▸ **TASK DIRECTIONS**: Write out each line of the entries below that holds the word "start".

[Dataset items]
====

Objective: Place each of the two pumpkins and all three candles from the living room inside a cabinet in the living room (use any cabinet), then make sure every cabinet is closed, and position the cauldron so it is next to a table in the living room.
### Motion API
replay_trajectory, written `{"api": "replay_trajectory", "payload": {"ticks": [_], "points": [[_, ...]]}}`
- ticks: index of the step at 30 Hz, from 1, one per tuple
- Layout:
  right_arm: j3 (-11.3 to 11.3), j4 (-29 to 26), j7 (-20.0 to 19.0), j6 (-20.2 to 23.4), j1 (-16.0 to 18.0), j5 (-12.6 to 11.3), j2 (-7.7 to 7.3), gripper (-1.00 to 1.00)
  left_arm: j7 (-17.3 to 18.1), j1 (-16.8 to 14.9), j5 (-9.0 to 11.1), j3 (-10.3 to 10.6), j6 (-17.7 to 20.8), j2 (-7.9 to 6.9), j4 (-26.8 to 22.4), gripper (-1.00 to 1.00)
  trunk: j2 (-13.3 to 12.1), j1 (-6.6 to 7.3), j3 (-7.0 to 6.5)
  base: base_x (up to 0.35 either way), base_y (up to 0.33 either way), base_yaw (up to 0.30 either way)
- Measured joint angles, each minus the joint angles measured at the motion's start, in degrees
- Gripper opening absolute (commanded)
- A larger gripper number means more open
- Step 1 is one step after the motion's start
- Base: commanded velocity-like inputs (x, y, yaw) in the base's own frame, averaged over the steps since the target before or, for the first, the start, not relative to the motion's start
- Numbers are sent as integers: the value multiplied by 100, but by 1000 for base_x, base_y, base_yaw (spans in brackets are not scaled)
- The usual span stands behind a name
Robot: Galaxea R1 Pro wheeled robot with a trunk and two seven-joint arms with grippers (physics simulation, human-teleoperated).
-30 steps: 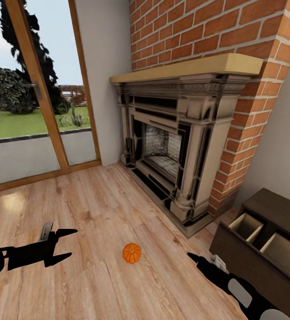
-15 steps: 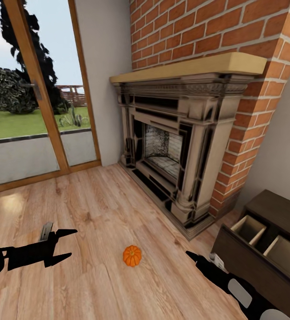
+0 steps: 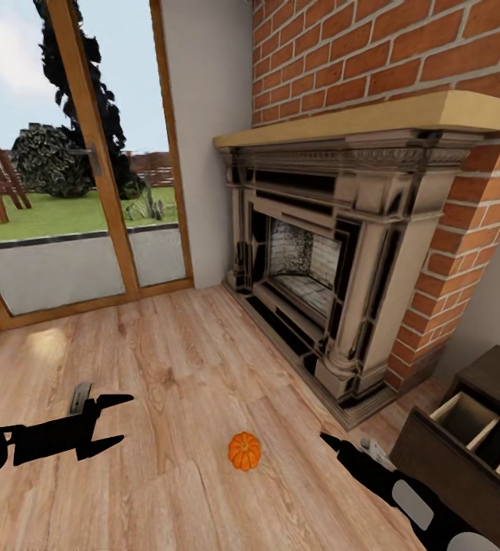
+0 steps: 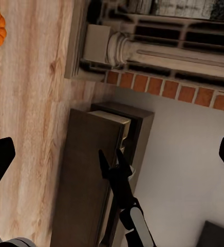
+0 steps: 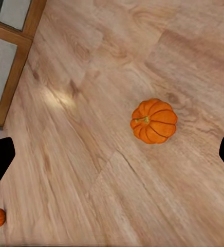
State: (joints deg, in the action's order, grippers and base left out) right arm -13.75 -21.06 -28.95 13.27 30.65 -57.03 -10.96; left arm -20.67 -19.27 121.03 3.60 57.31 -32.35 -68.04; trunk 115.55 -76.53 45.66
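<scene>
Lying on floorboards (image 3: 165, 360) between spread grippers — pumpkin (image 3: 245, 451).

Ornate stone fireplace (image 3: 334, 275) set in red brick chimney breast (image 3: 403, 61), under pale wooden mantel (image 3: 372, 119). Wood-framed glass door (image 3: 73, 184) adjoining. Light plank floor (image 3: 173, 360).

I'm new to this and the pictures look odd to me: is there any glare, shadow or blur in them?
Head view: a pale patch of glare on the floor by the glass door; the pumpkin throws almost no shadow; the grippers are flat black shapes. Right wrist view: the same kind of bright patch on the planks, pumpkin sharp. Left wrist view: the fireplace looks slightly soft.
</scene>
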Motion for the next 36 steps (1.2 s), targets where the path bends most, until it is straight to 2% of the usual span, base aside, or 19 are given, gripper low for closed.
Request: {"api": "replay_trajectory", "payload": {"ticks": [8,18,21,26,36], "points": [[-207,48,64,-103,0,-13,9,100,-1,-1,2,0,0,1,1,100,0,0,-53,0,86,196],[-439,1,44,-609,-1,176,-4,100,0,-2,-1,2,1,4,3,100,0,0,-62,0,67,16],[-487,0,57,-654,-1,203,-1,100,0,-2,0,2,1,5,3,100,0,0,-62,0,4,1],[-698,0,50,-708,-2,208,-3,100,0,-2,-2,2,1,5,3,100,0,0,-62,0,1,0],[-701,7,90,-623,-2,112,-7,100,-2,-2,-7,2,1,5,5,100,0,1,-62,107,29,0]]}}
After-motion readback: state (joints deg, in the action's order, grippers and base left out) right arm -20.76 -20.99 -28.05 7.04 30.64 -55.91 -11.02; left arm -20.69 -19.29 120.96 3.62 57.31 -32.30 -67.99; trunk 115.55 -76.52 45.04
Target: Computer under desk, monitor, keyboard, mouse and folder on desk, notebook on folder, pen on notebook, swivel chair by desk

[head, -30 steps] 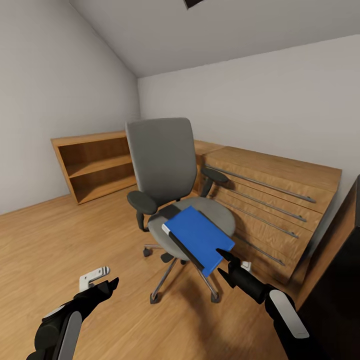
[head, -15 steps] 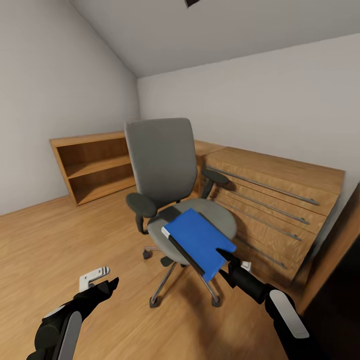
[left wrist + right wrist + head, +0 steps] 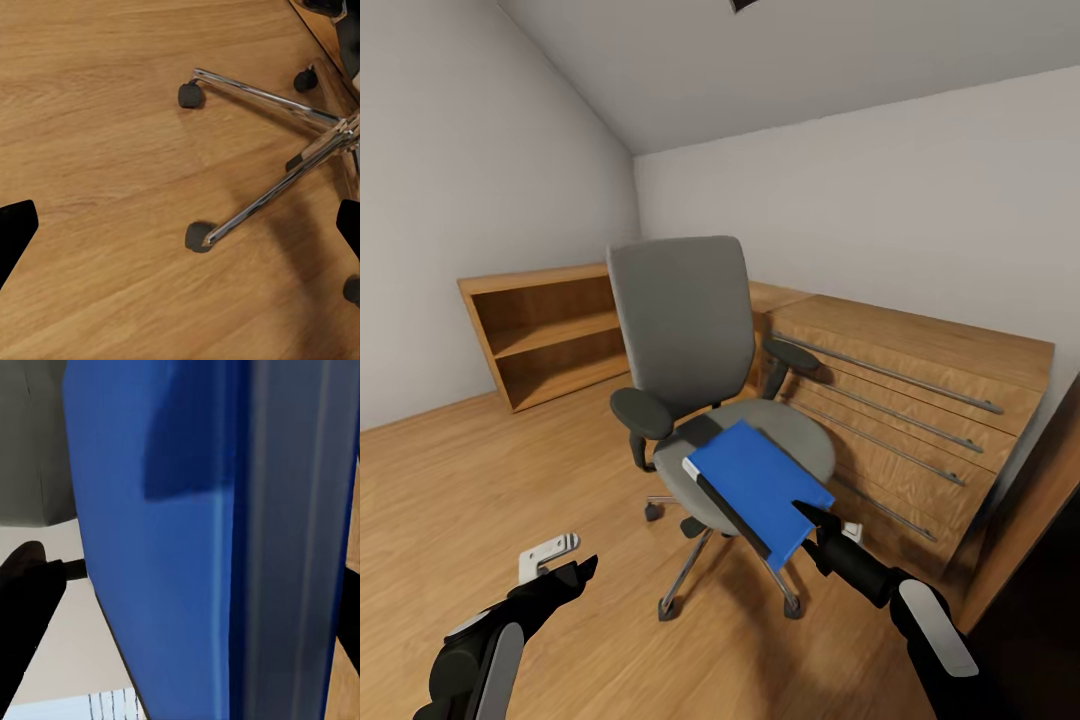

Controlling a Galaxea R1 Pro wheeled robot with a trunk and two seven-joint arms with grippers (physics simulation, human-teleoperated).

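Observation:
The swivel chair (image 3: 680, 330), with a grey seat and back, stands on the wood floor in front of me in the head view. The bright-blue folder (image 3: 760, 485) hangs tilted over the seat's front right part, with a dark shadow behind it on the seat. My right gripper (image 3: 807, 515) is shut on the folder's near corner. In the right wrist view the folder (image 3: 195, 540) sits between the black fingers (image 3: 30, 607). My left gripper (image 3: 570, 575) is open, low on the left above the floor. The left wrist view looks past this gripper (image 3: 180, 225) to the chair's chrome base (image 3: 270, 187).
A low light-wood shelf (image 3: 550, 325) stands against the left wall. A long light-wood unit with metal rails (image 3: 900, 400) runs along the right wall behind the chair. A dark surface (image 3: 1040, 600) borders the right edge. Wood floor (image 3: 480, 480) lies to the left.
The whole head view has shifted a little, so the camera moved. The folder stays in my right gripper over the seat, and the left gripper has not moved.

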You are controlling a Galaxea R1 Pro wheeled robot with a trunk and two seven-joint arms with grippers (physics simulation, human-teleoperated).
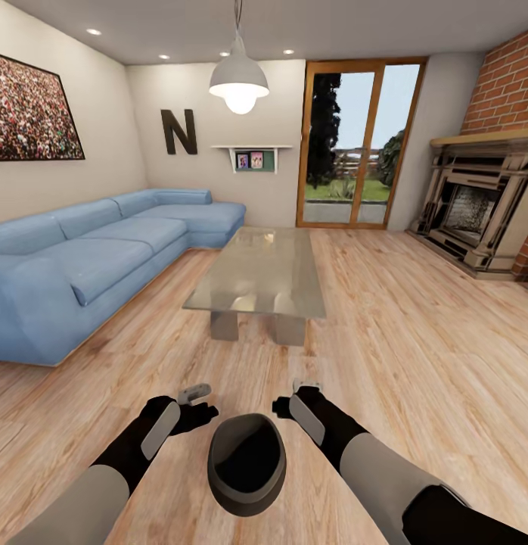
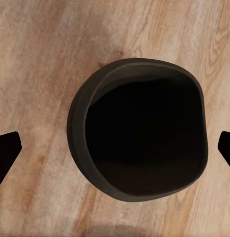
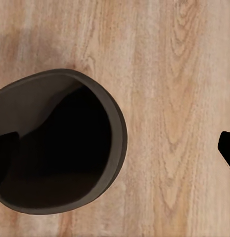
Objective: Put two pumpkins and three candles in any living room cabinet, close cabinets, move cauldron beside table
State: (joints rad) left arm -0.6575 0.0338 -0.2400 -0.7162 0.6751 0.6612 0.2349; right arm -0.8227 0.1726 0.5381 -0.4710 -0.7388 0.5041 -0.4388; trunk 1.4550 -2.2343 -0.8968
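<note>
Head view first — the cauldron sits low in the middle of the picture, a dark round pot with its wide mouth facing up, over the light wood-plank floor. The left gripper is just beside its rim on one side, the right gripper just beside it on the other, both black-sleeved arms reaching in from below. Whether the pot rests on the planks or is lifted, I cannot tell. Ahead of it, well apart, stands the coffee table with its greyish glass top and grey slab legs — bare planks lie between pot and table. The blue corner sofa runs along the left wall, a white pendant lamp hangs over the table, a glass patio door shows garden beyond, and the cream fireplace sits under red brick on the right.

Left wrist view now: the cauldron lies centred between the two dark fingertips, which stand wide apart at the frame's edges, clear of the pot — jaws spread, gripping nothing. Wood grain shows all round it.

Right wrist view: the cauldron sits off to one side, one fingertip showing dark over its mouth, the other far out over bare planks. Jaws spread wide here too; whether that fingertip touches the pot I cannot tell.
</note>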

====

▸ **EXERCISE ANSWER**:
- Measured joint angles, each minus the joint angles measured at the motion's start, in degrees
- Step 1 is one step after the motion's start
- Base: commanded velocity-like inputs (x, y, yaw) in the base's own frame, averaged over the steps since the target before or, for the first, the start, not relative to the motion's start

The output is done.